(Stored records)
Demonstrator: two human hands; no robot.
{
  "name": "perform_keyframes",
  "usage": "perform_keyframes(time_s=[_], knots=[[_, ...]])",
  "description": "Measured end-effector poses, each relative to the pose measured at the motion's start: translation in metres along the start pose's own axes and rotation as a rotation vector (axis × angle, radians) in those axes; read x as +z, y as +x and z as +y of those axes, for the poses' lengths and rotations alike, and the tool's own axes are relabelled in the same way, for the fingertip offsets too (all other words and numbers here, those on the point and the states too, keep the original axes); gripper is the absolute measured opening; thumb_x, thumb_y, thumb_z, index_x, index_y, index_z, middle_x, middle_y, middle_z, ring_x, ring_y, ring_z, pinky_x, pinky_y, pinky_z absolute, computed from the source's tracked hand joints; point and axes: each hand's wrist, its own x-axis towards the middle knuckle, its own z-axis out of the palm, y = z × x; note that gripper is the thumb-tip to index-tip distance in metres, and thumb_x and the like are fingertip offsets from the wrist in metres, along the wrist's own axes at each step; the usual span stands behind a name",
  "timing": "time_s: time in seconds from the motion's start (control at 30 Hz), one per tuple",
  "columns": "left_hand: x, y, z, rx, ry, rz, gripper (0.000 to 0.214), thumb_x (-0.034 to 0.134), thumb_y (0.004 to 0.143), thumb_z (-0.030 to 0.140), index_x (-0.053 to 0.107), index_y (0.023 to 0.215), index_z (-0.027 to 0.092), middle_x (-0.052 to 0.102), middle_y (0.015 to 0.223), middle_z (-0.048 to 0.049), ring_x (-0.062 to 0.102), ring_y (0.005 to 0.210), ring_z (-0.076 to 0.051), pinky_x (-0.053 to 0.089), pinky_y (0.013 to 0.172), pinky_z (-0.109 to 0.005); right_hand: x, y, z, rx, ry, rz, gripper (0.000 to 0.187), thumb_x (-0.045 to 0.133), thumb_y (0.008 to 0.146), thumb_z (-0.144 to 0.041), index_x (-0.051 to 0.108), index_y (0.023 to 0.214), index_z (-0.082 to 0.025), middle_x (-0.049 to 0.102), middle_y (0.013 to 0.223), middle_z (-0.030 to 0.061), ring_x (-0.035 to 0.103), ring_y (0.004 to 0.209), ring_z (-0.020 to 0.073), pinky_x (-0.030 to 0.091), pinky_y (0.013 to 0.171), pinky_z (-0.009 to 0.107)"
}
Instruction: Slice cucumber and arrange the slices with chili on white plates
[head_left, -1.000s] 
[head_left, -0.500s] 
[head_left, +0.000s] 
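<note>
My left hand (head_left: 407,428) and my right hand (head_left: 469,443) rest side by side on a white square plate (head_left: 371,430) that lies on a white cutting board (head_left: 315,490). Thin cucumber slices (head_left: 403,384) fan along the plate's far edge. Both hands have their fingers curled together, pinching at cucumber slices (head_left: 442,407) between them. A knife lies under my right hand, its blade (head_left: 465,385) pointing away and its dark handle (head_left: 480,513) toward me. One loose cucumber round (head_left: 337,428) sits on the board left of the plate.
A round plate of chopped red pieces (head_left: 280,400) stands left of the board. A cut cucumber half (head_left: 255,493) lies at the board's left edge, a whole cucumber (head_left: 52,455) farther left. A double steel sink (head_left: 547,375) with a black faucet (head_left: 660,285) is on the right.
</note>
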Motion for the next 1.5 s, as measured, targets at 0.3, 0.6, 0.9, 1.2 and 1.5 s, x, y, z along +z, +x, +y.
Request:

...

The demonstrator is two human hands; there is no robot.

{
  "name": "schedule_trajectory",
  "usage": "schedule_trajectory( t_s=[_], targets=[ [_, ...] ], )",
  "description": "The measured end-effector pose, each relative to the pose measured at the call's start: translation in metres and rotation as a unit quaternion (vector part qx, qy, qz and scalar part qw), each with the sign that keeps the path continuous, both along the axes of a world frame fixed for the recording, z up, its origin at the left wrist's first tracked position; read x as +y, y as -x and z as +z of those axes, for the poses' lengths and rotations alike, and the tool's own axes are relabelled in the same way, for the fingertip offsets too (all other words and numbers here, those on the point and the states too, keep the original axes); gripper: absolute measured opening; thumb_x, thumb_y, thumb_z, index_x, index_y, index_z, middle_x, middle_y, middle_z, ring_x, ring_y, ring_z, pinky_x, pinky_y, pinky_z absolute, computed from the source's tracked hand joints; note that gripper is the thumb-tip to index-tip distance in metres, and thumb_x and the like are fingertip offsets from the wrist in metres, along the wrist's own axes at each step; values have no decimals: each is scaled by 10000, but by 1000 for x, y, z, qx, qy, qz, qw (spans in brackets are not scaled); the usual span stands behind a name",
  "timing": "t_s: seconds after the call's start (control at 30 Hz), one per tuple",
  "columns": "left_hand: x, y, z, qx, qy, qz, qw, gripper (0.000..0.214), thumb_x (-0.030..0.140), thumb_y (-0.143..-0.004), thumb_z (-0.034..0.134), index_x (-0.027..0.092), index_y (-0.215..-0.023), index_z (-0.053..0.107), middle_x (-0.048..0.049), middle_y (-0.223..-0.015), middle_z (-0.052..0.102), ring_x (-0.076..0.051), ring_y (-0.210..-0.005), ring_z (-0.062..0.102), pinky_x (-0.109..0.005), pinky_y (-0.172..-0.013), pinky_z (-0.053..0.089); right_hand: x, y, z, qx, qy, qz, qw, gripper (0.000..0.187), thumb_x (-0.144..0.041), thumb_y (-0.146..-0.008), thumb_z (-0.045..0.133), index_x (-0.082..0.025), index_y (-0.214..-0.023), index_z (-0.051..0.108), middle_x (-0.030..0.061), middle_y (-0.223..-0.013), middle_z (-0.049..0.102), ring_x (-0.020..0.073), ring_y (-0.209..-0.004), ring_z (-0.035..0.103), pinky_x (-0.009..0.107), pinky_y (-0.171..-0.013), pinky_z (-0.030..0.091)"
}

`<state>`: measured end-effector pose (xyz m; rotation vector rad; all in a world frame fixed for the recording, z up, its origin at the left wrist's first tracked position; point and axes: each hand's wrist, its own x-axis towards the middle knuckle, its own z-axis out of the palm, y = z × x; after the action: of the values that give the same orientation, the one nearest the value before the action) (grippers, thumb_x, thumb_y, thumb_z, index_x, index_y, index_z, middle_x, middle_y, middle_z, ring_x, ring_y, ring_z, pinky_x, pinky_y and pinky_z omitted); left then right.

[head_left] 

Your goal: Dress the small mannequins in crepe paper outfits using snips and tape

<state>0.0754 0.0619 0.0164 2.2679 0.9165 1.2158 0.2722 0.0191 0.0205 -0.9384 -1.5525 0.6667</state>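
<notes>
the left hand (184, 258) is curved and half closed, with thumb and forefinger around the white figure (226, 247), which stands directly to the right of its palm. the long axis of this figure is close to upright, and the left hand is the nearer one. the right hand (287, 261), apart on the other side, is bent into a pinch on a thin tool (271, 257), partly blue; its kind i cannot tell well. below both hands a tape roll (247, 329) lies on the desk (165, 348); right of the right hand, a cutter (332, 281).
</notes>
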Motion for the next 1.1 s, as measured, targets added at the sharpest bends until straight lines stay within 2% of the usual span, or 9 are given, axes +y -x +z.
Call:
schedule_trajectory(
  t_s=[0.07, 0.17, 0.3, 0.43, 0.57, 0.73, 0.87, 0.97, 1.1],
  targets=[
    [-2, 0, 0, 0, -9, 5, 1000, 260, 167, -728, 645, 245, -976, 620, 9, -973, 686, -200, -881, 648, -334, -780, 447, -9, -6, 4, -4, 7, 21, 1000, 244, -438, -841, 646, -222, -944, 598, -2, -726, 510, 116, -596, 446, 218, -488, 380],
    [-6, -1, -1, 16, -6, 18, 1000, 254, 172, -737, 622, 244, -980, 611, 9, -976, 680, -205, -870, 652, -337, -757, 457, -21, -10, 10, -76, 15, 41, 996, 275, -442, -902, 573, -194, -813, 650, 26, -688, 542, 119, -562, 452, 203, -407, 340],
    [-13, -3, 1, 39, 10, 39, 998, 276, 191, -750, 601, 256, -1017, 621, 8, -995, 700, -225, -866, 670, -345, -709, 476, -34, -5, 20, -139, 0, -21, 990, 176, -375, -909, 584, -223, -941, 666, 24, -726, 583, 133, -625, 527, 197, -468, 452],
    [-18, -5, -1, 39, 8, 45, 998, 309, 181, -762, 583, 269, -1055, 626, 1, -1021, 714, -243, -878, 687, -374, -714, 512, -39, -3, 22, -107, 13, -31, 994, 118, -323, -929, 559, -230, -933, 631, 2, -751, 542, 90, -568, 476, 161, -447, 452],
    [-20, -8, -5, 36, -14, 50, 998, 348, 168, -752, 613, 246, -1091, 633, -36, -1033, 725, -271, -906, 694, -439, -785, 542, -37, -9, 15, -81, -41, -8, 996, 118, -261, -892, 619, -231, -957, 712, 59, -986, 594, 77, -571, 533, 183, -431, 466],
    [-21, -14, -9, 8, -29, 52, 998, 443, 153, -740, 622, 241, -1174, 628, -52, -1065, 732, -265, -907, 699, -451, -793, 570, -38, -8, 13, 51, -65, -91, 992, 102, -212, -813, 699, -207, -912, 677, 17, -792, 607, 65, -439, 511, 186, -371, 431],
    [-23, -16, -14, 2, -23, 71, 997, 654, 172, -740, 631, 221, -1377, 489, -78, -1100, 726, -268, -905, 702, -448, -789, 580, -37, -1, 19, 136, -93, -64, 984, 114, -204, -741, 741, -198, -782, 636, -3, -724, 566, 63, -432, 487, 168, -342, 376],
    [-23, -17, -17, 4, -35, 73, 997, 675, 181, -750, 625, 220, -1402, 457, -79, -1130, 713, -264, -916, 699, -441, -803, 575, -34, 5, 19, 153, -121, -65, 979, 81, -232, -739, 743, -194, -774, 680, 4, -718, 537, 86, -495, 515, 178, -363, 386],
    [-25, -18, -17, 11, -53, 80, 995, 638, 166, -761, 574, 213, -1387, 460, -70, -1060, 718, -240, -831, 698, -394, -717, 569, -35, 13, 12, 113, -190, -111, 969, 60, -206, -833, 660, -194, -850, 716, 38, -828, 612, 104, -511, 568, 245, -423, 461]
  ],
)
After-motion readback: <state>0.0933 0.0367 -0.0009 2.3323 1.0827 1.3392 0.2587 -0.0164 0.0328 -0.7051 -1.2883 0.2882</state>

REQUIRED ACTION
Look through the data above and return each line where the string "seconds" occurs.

ANSWER TO THE PROBLEM
  "timing": "time_s: time in seconds from the motion's start (control at 30 Hz), one per tuple",
  "timing": "t_s: seconds after the call's start (control at 30 Hz), one per tuple",

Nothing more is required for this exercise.